Abstract
Purpose
Our objectives were to clarify the management of isolated spontaneous dissection of the superior mesenteric artery (DSMA).
Methods
We reviewed seven patients diagnosed as having DSMA from 2002 to 2007 (group A). Simultaneously, we analyzed 50 cases of DSMA previously reported in the literature between 2000 and 2008 (group B). In each group, clinical presentation, Sakamoto’s classification, imaging appearances, need for emergent surgery, failure of medical management, and long-term outcome were analyzed.
Results
In group A, according to Sakamoto’s classification, there were two type I, two type II, and three type III. Two patients needed surgery (one type II, one type III).
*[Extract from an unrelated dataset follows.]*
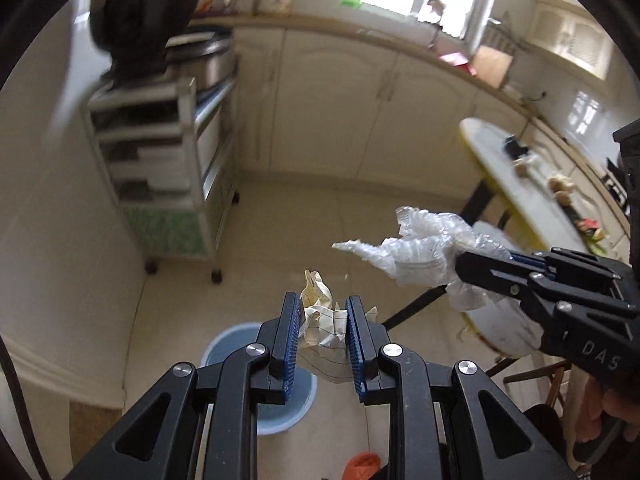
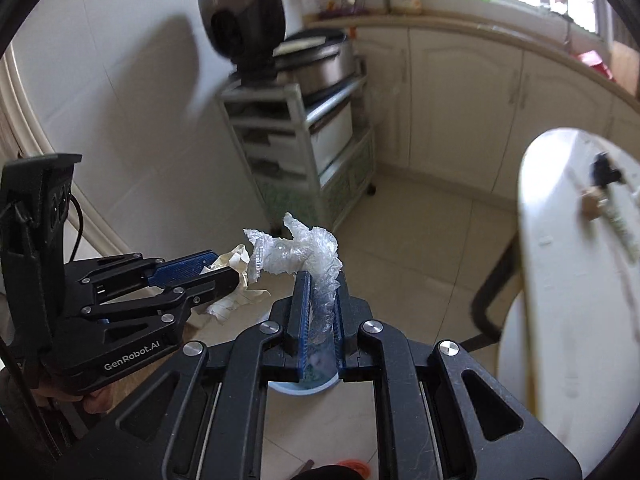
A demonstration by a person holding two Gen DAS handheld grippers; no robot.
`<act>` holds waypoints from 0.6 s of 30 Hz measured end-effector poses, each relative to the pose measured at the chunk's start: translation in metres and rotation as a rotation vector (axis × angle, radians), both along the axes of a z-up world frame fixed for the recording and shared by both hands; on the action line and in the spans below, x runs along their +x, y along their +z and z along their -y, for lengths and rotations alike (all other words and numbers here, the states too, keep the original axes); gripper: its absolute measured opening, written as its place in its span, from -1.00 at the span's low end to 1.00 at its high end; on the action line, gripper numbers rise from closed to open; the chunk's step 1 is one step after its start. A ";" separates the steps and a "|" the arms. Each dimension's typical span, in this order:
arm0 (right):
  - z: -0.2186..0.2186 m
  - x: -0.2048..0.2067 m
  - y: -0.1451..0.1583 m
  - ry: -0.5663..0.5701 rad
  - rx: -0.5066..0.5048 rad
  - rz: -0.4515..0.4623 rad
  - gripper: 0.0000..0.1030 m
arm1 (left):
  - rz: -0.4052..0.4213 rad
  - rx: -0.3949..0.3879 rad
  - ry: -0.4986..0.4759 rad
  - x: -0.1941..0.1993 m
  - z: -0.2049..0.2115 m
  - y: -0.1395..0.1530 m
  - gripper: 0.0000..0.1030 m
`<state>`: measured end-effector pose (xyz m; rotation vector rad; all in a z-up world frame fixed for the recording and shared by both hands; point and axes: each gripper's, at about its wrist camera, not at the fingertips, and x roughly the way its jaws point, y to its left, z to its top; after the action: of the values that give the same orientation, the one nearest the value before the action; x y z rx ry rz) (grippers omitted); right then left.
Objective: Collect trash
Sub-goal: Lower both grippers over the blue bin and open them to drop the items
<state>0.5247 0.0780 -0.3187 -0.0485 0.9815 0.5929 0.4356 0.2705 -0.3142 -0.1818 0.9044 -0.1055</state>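
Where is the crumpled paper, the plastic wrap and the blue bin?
paper [image 1: 322, 326], left wrist view, on the lined crumple between the jaws.
plastic wrap [image 2: 298, 250], right wrist view, on the clear bunch above the jaws.
blue bin [image 1: 224, 346], left wrist view, on its rim.

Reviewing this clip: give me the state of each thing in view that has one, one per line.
Left gripper: shut on the crumpled paper.
Right gripper: shut on the crumpled plastic wrap.
Blue bin: on the floor below the grippers, open-topped.
Cupboard doors: closed.
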 end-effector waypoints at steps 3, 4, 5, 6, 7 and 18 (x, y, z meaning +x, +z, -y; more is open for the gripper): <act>-0.028 0.011 -0.041 0.016 -0.045 -0.064 -0.80 | -0.070 -0.016 0.027 0.001 -0.021 -0.031 -0.59; -0.033 0.013 -0.051 0.018 -0.053 -0.080 -0.80 | -0.089 -0.009 0.029 0.000 -0.026 -0.040 -0.52; -0.040 0.016 -0.062 0.024 -0.068 -0.096 -0.80 | -0.102 -0.002 0.033 0.001 -0.029 -0.047 -0.50; -0.045 0.019 -0.070 0.027 -0.077 -0.106 -0.80 | -0.118 -0.001 0.038 0.001 -0.034 -0.055 -0.50; -0.049 0.022 -0.079 0.028 -0.085 -0.116 -0.80 | -0.134 -0.003 0.045 0.001 -0.035 -0.062 -0.46; -0.068 0.048 -0.145 0.009 -0.077 -0.282 -0.79 | -0.220 -0.030 0.175 -0.002 -0.071 -0.078 0.14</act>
<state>0.5723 0.1456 -0.4639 -0.0381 1.2786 0.5792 0.4341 0.3412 -0.3919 -0.3038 1.1016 0.0645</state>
In group B, according to Sakamoto’s classification, there were seven type I, five type II, 14 type III, and six type IV. Intestinal revascularization was necessary for 21 patients, especially for types II and III, while medical management was more frequent for types I and IV. We identified four indications for intestinal revascularization: acute mesenteric ischemia with mesenteric thrombosis, arterial rupture, chronic mesenteric ischemia with superior mesenteric artery (SMA) stenosis, and SMA dissecting aneurysm of at least 2 cm in diameter. If abdominal pain lasts for more than 1 week, types I and IV were able to be medically managed, whereas intestinal revascularization has to be considered in types II and III.
Conclusion
Patients with symptoms lasting for more than 1 week, aneurysmal dilatation more than 2 cm in diameter, and SMA stenosis are suitable candidates for surgical management.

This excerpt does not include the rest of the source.